Selain itu, KPAI juga mendorong Kemendikbud, Kemenag dan Dinas Pendidikan
untuk membuat program edukasi kepada peserta didik, terkait kesehatan
reproduksi dan penyadaran bahwa ada bagian tertentu di tubuhnya yang tidak
boleh disentuh oleh siapapun kecuali dirinya sendiri. Mengingat kasus kekerasan
seksual cukup tinggi terjadi di ruang kelas, dia juga menyarankan agar setiap
ruang kelas di sekolah dipasangi CCTV. Hal tersebut, menurutnya dapat
melindungi anak-anak dari kekerasan seksual.
"Sebetulnya tidak ada satupun anak yang tidak punya irisan dengan sekolah,
sehingga apapun urusannya pasti berkaitan dengan sekolah, termasuk masalah
kekerasan terhadap anak. Masalahnya tentu harus ditangani secara terjalin dan
berkelindan antar Kementerian / Lembaga terkait. Karena kan untuk anak ada
kementerian yang sebetulnya bertanggung jawab terhadap perlindungan anak
misalnya, kemudian kaitannya dengan narkoba misalnya, siswa kena narkoba,
sebetulnya juga ada badan anti narkotika, kemudian pemikiran keras sebetulnya
juga ada BNPT. Jadi saling berkelindan. Itu yang penting sebetulnya, bagaimana
meningkatkan koordinasi satu sama lain secara intensif, dan saya sangat mengakui
bahwa semuanya memang akhirnya bermuara kepada sekolah, karena memang
anak-anak itu anak sekolah," lanjutnya.
A. Identifikasi masalah
Berita 1 dan berita 2 sama sama berisi masalah tentang kekerasan dan
bullying dalam dunia pendidikan. Dalam berita 1, kasus bullying dilakukan oleh
siswa kepada guru. Meski pihak sekolah pada akhirnya memberi penjelasan
bahwa itu hanya candaan sebab sang guru memang dikenal suka bercanda dan
para siswa yang melakukan tendangan tersebut mengaku hanya bercanda dengan
guru di dalam kelas, namun menurut saya bercanda yang dilakukan siswa-siswa
tersebut sangat tidak pantas dilakukan. Guru adalah sosok yang harus dihormati
sebab beliau telah memberi jasa berupa memberi ilmu kepada siswa. Sedangkan
dalam berita 2, kasus kekerasan fisik dan kekerasan seksual dilakukan oleh
pendidik maupun peserta didik. Pendidik yang melakukan kekerasan terhadap
peserta didik biasanya dipicu oleh peserta didik tersebut yang membuat jengkel,
seperti berbuat gaduh ketika guru sedang menjelaskan pelajaran maupun berkelahi
dengan temannya ketika di kelas. Sebaliknya, siswa yang melakukan kekerasan
ataupun cyberbully kepada sesama siswa biasanya terpengaruh dari media sosial.

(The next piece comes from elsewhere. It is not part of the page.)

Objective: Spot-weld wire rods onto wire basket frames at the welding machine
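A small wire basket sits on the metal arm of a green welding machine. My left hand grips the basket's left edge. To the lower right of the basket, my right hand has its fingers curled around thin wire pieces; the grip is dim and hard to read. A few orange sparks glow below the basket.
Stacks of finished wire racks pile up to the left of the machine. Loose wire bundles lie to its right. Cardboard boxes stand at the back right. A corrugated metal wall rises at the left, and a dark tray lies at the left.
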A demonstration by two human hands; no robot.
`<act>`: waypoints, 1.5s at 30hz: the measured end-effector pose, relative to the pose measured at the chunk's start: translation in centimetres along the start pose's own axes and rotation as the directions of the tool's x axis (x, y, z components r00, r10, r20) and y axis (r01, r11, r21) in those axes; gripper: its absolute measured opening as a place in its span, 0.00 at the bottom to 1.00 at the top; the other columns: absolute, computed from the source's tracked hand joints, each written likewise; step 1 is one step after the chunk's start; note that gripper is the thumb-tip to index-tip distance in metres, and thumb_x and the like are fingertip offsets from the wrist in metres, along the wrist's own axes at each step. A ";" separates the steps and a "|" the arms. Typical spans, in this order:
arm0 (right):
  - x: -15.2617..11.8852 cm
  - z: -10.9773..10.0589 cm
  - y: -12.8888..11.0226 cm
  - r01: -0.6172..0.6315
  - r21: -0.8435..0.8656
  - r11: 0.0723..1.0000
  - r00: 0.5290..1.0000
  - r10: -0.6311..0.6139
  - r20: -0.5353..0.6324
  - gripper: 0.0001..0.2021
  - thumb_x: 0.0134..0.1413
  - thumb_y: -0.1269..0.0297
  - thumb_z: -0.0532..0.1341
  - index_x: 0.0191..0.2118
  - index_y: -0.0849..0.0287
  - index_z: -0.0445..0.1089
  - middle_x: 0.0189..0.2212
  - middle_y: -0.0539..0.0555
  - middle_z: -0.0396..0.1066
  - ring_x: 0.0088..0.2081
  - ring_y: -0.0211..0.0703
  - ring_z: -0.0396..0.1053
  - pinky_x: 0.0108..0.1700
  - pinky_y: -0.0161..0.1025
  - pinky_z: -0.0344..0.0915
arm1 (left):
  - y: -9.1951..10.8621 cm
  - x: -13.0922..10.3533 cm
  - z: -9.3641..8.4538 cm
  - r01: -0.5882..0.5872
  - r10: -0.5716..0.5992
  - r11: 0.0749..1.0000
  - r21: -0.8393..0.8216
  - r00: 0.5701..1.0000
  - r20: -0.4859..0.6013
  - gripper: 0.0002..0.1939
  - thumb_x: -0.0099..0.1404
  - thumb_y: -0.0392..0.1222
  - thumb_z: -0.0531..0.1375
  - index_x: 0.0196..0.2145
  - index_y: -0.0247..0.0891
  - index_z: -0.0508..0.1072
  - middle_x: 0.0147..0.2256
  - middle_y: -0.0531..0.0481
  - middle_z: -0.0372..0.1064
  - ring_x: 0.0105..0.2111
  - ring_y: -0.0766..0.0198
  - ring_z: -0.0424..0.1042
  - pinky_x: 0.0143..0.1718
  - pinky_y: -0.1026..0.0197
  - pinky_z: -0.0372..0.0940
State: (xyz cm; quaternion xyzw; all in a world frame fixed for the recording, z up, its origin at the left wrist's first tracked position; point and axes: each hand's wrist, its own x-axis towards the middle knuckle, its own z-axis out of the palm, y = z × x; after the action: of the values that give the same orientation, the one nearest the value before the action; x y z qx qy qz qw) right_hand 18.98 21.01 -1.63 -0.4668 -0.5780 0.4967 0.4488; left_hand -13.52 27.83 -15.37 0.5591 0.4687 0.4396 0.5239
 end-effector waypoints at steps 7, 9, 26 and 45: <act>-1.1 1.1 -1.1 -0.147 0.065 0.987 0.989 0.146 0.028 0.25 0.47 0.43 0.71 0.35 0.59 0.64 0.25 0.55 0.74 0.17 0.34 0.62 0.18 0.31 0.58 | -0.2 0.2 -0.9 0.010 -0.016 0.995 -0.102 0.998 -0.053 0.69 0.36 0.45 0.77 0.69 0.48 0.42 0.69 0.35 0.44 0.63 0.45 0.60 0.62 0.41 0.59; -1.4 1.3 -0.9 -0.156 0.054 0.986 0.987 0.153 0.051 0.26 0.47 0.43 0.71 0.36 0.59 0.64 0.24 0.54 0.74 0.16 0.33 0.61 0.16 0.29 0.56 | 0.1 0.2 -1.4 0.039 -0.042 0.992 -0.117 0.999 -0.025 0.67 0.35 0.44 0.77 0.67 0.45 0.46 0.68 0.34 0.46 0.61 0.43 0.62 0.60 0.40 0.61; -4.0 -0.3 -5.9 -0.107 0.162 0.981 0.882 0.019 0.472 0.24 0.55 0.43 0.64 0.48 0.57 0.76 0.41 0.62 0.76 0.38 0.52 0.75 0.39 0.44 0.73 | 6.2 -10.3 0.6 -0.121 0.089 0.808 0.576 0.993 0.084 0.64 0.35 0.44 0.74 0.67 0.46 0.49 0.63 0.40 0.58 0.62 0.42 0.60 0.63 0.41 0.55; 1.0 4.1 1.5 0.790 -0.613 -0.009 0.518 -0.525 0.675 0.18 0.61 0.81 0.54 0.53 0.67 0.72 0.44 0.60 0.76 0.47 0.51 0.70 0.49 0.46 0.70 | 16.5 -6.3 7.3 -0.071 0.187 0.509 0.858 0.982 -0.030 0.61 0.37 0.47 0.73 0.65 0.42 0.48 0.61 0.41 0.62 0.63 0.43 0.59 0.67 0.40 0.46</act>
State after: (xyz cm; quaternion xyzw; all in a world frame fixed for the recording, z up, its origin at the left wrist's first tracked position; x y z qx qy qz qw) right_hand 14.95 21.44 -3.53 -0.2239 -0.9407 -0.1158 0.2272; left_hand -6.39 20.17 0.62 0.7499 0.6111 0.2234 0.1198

Konten-konten dalam media sosial yang dibaca atau ditonton siswa tidak disaring
dahulu sehingga menyebabkan siswa mudah meniru. Hal ini menjadi pelajaran
agar dunia pendidikan beberapa tahun ke depan tidak terjadi kekerasan-kekerasan
lagi agar tidak menimbulkan banyak korban dari siswa yang seharusnya memiliki
hak untuk mengenyam pendidikan yang layak.